[Stored data]
════

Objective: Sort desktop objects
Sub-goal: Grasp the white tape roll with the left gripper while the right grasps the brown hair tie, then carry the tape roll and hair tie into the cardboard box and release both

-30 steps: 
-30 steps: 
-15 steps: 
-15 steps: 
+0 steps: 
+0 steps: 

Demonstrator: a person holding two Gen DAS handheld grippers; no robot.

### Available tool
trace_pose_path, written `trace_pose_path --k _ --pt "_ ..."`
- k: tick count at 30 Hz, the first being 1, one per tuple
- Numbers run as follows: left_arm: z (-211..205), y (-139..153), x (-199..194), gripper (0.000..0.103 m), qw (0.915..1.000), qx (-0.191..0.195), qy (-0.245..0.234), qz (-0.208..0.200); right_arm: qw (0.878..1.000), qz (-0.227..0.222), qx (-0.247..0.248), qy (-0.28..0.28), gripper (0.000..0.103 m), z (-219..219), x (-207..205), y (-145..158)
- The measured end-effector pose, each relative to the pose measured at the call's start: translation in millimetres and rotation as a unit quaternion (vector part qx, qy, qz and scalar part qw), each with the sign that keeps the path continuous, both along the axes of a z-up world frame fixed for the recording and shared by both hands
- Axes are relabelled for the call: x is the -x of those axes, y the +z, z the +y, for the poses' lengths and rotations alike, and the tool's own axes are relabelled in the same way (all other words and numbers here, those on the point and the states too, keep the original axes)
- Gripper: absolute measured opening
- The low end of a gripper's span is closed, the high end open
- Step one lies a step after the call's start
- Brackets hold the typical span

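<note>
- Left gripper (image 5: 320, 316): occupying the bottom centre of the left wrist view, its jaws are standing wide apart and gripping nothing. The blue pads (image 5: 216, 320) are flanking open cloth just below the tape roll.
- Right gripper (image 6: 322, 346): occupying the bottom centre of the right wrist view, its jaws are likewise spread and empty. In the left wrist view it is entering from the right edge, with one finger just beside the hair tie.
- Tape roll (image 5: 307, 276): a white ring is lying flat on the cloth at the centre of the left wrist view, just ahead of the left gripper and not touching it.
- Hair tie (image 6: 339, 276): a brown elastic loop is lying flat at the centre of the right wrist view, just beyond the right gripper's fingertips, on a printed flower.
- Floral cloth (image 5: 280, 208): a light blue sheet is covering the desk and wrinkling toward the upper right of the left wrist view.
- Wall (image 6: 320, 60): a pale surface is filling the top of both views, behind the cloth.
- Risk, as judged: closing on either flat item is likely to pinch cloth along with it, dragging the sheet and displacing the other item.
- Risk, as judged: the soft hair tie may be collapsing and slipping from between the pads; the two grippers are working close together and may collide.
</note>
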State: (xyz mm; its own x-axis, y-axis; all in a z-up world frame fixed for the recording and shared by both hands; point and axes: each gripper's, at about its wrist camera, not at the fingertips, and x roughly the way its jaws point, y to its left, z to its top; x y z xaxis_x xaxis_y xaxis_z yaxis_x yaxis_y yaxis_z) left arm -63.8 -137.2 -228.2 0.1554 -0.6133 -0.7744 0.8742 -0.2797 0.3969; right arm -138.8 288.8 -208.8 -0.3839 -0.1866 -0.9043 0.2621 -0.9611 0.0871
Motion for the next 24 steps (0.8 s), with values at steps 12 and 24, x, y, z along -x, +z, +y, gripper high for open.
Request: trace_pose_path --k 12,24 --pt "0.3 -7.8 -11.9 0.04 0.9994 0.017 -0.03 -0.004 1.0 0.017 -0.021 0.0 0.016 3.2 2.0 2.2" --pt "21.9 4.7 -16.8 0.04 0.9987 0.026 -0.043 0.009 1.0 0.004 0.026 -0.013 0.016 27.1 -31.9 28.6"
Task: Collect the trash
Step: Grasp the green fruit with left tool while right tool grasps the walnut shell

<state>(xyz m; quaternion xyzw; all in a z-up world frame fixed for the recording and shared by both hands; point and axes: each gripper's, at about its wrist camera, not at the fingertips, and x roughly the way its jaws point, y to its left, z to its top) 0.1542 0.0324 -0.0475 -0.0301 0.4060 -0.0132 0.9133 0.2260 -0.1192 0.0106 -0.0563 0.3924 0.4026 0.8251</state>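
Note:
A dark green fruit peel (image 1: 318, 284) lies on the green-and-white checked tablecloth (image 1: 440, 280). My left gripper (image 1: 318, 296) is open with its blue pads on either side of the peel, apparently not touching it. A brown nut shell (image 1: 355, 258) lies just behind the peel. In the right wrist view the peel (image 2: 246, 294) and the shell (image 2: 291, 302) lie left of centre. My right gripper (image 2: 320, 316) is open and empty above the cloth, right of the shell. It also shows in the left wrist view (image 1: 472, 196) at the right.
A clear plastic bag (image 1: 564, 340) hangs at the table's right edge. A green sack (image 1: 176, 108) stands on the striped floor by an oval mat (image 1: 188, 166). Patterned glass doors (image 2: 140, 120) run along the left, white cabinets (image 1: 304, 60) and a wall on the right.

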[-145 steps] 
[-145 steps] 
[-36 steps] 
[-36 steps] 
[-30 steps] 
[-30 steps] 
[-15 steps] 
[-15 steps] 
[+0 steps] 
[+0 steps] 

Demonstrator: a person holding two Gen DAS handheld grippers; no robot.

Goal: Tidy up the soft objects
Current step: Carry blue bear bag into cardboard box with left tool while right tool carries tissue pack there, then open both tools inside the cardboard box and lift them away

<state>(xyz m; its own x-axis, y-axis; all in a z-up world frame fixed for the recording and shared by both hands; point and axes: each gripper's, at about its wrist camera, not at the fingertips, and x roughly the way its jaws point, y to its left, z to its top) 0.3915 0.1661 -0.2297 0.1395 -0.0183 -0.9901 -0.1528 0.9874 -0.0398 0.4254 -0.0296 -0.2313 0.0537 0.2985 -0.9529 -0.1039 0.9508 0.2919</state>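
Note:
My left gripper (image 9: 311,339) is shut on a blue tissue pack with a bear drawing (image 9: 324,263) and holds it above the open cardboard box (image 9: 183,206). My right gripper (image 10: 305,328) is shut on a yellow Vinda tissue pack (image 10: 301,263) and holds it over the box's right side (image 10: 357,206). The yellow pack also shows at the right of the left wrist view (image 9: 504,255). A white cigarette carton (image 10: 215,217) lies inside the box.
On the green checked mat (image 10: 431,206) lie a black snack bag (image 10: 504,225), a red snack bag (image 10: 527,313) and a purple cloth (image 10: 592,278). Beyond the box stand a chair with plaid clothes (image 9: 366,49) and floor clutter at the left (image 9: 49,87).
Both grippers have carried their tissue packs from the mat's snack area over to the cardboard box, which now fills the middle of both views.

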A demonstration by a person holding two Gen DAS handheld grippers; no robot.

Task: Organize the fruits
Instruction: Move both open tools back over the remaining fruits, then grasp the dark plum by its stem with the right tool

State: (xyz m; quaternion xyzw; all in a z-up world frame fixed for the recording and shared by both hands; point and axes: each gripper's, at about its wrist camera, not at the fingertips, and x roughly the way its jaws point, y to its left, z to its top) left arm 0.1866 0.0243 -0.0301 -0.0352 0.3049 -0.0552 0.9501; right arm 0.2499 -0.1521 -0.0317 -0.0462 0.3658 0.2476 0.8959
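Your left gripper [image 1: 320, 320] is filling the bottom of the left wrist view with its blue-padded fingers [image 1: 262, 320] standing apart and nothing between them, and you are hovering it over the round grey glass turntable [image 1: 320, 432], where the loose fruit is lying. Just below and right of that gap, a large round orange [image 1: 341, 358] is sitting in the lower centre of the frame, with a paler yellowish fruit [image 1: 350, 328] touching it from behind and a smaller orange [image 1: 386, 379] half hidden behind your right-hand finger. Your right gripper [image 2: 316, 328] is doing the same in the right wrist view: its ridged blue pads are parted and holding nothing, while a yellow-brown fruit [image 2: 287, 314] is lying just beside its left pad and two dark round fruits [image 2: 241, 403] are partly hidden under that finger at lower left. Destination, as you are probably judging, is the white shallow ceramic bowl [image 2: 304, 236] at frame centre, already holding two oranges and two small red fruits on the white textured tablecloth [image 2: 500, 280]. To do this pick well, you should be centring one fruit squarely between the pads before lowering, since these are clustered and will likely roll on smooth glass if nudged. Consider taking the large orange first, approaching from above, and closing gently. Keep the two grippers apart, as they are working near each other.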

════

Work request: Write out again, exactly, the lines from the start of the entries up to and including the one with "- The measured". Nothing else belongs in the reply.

Answer below:
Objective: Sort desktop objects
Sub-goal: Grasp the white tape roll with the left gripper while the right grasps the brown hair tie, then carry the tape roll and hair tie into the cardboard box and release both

-30 steps: 
-30 steps: 
-15 steps: 
-15 steps: 
+0 steps: 
+0 steps: 

Demonstrator: a person holding two Gen DAS handheld grippers; no robot.

### Available tool
trace_pose_path, written `trace_pose_path --k _ --pt "_ ..."`
- k: tick count at 30 Hz, the first being 1, one per tuple
- Numbers run as follows: left_arm: z (-211..205), y (-139..153), x (-199..194), gripper (0.000..0.103 m), qw (0.915..1.000), qx (-0.191..0.195), qy (-0.245..0.234), qz (-0.208..0.200); right_arm: qw (0.878..1.000), qz (-0.227..0.222), qx (-0.247..0.248), qy (-0.28..0.28), gripper (0.000..0.103 m), z (-219..219), x (-207..205), y (-145..158)
- The measured end-effector pose, each relative to the pose measured at the call's start: translation in millimetres and rotation as a unit quaternion (vector part qx, qy, qz and scalar part qw), each with the sign that keeps the path continuous, both along the axes of a z-up world frame fixed for the recording and shared by both hands

What the exercise asked for is complete.